Don’t forget the Leftoid Canadians that vacation in Cuba to demonstrate their support for that regime!

honsy on May 18, 2011 at 2:13 PM

Completely forgot about that one as well! Thank you for the reminder!

Geez…it’s been years since I read about that.

Uncle Sams Nephew on May 18, 2011 at 2:17 PM

Sanctions will be painstakingly scribbed on the head of a 5.56 round.

trs on May 18, 2011 at 2:22 PM

Obama should recall our ambassador also as at least a symbolic gesture that we disapprove.

By the way, nobody mentions it much, but obama’s “engagement” strategy with Iran and Syria has been an utter failure. Has any President’s main foreign policy strategy ever been so quickly and thoroughly discredited?

JohnInCA on May 18, 2011 at 2:23 PM

Sounds like a bow and a strongly worded letter are in the offing…..

search4truth on May 18, 2011 at 2:26 PM

Which reminds me – I forgot to clarify that the US has made an exception for Cuba in tourism, and they’re surviving quite well by leaching off the US dollars coming in that way.

Uncle Sams Nephew on May 18, 2011 at 2:10 PM

You need to clarify some more-the US will only allow citizens to travel there with a government license, unless they travel to Cuba via another country first. And once you get there, you can’t spend any money!

Del Dolemonte on May 18, 2011 at 2:35 PM

A strongly worded demarche will surely win the day!

And then, back in the real world…

ajacksonian on May 18, 2011 at 2:16 PM

Actually, Iran is who needs a demarche and a date.

NaCly dog on May 18, 2011 at 2:53 PM

Just wait until Big O gives his “Purple Prose of Cairo” speech on Thursday, replete with a cash bonanza of aid from our printing presses.

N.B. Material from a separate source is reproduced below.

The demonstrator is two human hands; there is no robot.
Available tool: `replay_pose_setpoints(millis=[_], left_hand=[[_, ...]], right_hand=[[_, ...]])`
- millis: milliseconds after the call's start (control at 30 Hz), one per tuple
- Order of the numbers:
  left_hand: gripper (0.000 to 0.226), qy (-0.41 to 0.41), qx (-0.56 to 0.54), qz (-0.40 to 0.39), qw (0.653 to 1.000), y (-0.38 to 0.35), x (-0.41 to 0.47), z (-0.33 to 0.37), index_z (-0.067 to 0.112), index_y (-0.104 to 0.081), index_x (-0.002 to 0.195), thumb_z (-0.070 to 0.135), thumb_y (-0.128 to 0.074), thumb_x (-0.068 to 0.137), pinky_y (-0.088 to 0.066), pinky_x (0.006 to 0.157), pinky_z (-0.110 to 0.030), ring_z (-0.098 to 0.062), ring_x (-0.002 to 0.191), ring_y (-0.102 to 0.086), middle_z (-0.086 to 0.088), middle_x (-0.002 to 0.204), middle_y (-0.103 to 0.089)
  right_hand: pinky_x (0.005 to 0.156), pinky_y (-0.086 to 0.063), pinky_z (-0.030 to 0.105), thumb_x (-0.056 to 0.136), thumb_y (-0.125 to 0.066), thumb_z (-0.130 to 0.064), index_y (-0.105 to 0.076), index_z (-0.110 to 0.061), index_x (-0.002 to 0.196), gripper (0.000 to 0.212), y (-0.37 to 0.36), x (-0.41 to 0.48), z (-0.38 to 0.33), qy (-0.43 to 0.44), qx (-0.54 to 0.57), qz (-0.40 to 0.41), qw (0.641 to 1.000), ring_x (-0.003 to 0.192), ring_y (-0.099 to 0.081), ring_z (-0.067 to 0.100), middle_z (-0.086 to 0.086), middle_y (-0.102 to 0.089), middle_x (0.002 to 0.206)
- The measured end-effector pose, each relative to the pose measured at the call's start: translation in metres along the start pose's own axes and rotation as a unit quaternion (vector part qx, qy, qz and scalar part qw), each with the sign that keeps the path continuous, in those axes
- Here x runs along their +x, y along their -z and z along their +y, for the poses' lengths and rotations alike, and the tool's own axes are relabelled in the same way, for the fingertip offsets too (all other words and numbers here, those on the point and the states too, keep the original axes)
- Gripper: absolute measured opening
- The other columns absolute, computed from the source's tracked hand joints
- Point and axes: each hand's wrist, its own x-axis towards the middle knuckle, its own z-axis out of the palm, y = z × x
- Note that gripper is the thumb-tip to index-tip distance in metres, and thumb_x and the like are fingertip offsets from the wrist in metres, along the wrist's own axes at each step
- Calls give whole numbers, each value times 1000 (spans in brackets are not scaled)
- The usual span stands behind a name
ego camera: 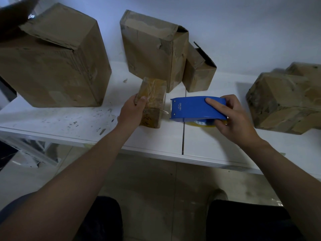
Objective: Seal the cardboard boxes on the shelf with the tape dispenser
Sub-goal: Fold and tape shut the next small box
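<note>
A small cardboard box (153, 96), its top glossy with clear tape, stands upright on the white shelf (199, 145) near the middle. My left hand (132, 110) grips its left side, thumb on top. My right hand (232, 119) holds a blue tape dispenser (192, 107) just right of the box, its front end close to the box's right face. A thin strip of clear tape runs between the two. The yellowish tape roll (202, 123) shows under the dispenser.
A large box (57, 66) stands at the left, a tall one (152, 49) behind the small box with a smaller open box (199, 73) beside it. Two stacked boxes (284, 101) sit at the right. The shelf's front edge is near me.
</note>
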Motion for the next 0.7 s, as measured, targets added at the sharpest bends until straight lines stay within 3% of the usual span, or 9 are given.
replay_pose_setpoints(millis=[100,233,367,500,700], left_hand=[[45,1,-21,-9,1000,0,4,-4,21,-64,123,51,-45,95,-52,97,-49,-22,102,-64,-1,108,-68],[39,-5,-27,-6,1000,-3,7,-8,20,-63,123,46,-45,100,-53,95,-45,-21,102,-63,0,106,-67],[41,-5,-26,0,1000,-6,7,-7,19,-59,128,46,-43,103,-51,94,-41,-21,105,-61,-2,112,-64],[41,-5,-32,-1,999,-8,8,-9,17,-59,128,45,-41,103,-52,89,-38,-22,105,-61,-5,113,-64],[41,-9,-15,6,1000,-10,7,-4,15,-54,132,41,-37,106,-47,86,-35,-20,103,-56,-3,111,-58]], right_hand=[[95,-46,29,81,-72,8,-47,-30,147,80,5,-4,0,-11,-10,0,1000,111,-42,15,11,-41,126],[87,-48,28,85,-71,0,-44,-35,149,79,7,2,-15,-28,-60,-44,997,104,-42,13,11,-40,127],[72,-53,34,89,-66,-5,-45,-42,148,72,9,21,-40,-61,-105,-68,990,99,-54,26,10,-43,129],[74,-55,41,92,-67,-13,-47,-43,146,65,16,35,-69,-83,-142,-82,983,99,-55,30,9,-46,125],[73,-49,38,95,-63,-29,-44,-47,144,56,18,46,-102,-115,-182,-105,971,92,-47,24,3,-38,110]])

onlineanalyst on May 18, 2011 at 6:01 PM

honsy on May 18, 2011 at 2:09 PM

You have summed the issue up in a nutshell. Notice that it was Syria (probably backed by Iran) that was most aggressive during Intifada III the other day.

onlineanalyst on May 18, 2011 at 6:09 PM

honsy on May 18, 2011 at 2:09 PM

You have summed the issue up in a nutshell. Notice that it was Syria (probably backed by Iran) that was most aggressive during Intifada III the other day.

onlineanalyst on May 18, 2011 at 6:09 PM

Yeah, we’ll break them with sanctions like we did Iran.